There is emerging evidence that the Coronavirus Disease 2019 (COVID-19) pandemic has exacerbated negative impacts of traumatic brain injury (TBI) and complicated access to rehabilitative care.1–4 Neurological impairment following moderate-to-severe TBI often leads to chronic physical, cognitive, and behavioral limitations that severely limit individuals’ ability to participate in society—an outcome of critical importance for those living with TBI and their families.5,6 It is well established that people with disabilities such as TBI are already less participatory than those without disabilities.7 Determining the effects of the pandemic on societal participation of those living with chronic TBI is imperative in order for rehabilitation professionals to adapt treatment approaches to the evolving public health climate.
The World Health Organization (WHO) defines participation as “involvement in life situations.”8 Prior studies have demonstrated that more frequent participation among those with TBI is associated with better quality of life,9,10 greater life satisfaction,11 and better mental health outcomes.12–14 Although many factors are known to predict less frequent participation (e.g., functional impairment, inability to drive, fatigue, depression, and older age13,15–21), these explain only a portion of the variability in participation outcomes post-TBI. As posited by the WHO, disability arises from a dynamic interaction between health conditions, personal factors, and the environment. The pandemic has had cascading impacts on the landscape of environmental barriers and facilitators that may influence participation for those living with chronic moderate-to-severe TBI.

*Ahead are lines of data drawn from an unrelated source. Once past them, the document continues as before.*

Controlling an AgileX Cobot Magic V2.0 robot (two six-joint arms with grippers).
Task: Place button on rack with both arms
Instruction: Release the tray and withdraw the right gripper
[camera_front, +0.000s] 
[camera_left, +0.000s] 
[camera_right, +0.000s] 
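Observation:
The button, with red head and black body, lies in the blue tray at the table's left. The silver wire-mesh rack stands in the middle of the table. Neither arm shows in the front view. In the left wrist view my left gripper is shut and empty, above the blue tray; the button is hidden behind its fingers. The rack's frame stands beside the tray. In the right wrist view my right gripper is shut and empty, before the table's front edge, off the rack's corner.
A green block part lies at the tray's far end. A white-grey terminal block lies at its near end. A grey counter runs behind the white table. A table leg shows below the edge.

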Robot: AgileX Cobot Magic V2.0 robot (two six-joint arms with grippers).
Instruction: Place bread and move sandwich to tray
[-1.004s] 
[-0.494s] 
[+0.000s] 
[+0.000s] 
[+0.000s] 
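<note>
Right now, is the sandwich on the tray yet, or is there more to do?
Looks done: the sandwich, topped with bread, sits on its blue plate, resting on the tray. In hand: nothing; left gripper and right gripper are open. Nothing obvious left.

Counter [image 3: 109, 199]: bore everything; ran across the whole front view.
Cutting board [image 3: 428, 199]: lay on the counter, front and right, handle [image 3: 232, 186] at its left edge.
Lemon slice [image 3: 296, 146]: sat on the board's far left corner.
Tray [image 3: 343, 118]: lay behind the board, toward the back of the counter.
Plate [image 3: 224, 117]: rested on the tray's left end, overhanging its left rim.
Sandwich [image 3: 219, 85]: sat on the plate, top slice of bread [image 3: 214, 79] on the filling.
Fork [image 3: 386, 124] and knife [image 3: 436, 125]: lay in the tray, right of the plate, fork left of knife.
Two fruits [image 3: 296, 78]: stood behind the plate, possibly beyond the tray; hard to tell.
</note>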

The impact of the pandemic on participation in the general population has been profound, including record levels of joblessness,22 reduced physical activity,23 and decreased participation in outdoor leisure activities.24 People with disabilities have been especially vulnerable to pandemic-related inactivity, social isolation, and loneliness.25 However, information about how the pandemic has influenced the lives of individuals with TBI remains limited. In a study based on U.S. data from May-June of 2020, people with TBI (N=47) reported less pandemic-related behavior change than controls (i.e., they made fewer adjustments to their daily routines and health behaviors) but also noted that coping with the pandemic was challenging, including increased mental health concerns.26 The study's small sample size and reliance on retrospective judgments of change preclude definitive conclusions, but its observations highlight the importance of investigating the pandemic's effects on TBI-related outcomes in larger, clinically informative datasets.
Dramatic changes induced by pandemic restrictions could threaten the psychosocial health of individuals with TBI and may indicate a need for targeted intervention. Widespread pandemic-related disruption to daily life also potentially complicates analyses of health outcomes in multi-year longitudinal studies such as the TBI Model Systems (TBIMS), which follows individuals for decades after acute rehabilitation to elucidate long-term outcome trajectories. Knowledge of how participation in the TBIMS may have changed on a study-wide level from before to during the pandemic would be instructive for future analyses.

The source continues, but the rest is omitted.